◆ TASK DETAILS
Find "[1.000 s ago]" in the material below, then write out that line and every line after it exactly, ending with the last one; skip the pictures.

◆ COLLECTED MATERIAL
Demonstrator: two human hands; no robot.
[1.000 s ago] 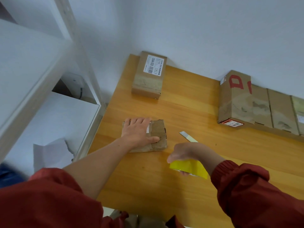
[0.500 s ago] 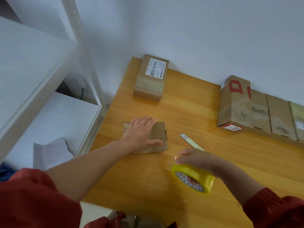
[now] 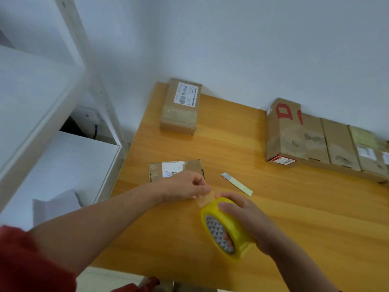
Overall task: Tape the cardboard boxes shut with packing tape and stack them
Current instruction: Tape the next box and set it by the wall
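Packing tape point(image 3: 229, 228), a yellow roll, hangs above the desk point(image 3: 294, 207) toward its near edge. The right hand point(image 3: 248, 220) grips it, fingers curled through the core and thumb over the outside, likely to brace it while the left hand point(image 3: 185, 188) pinches the loose tape end point(image 3: 205, 200) to draw a strip. The small box point(image 3: 176, 168) lies label-up near the left edge, just beyond both hands, so a short pull should reach it; a labelled box point(image 3: 181, 106) sits at the far left corner.

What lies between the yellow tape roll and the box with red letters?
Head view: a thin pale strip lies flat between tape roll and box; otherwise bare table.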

◆ TASK ANSWER
[1.000 s ago] 
[0.500 s ago] 
[now] 
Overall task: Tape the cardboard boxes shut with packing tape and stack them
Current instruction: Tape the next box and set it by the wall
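Packing tape point(image 3: 229, 228), a yellow roll, hangs above the desk point(image 3: 294, 207) toward its near edge. The right hand point(image 3: 248, 220) grips it, fingers curled through the core and thumb over the outside, likely to brace it while the left hand point(image 3: 185, 188) pinches the loose tape end point(image 3: 205, 200) to draw a strip. The small box point(image 3: 176, 168) lies label-up near the left edge, just beyond both hands, so a short pull should reach it; a labelled box point(image 3: 181, 106) sits at the far left corner.

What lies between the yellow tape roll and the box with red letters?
Head view: a thin pale strip lies flat between tape roll and box; otherwise bare table.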

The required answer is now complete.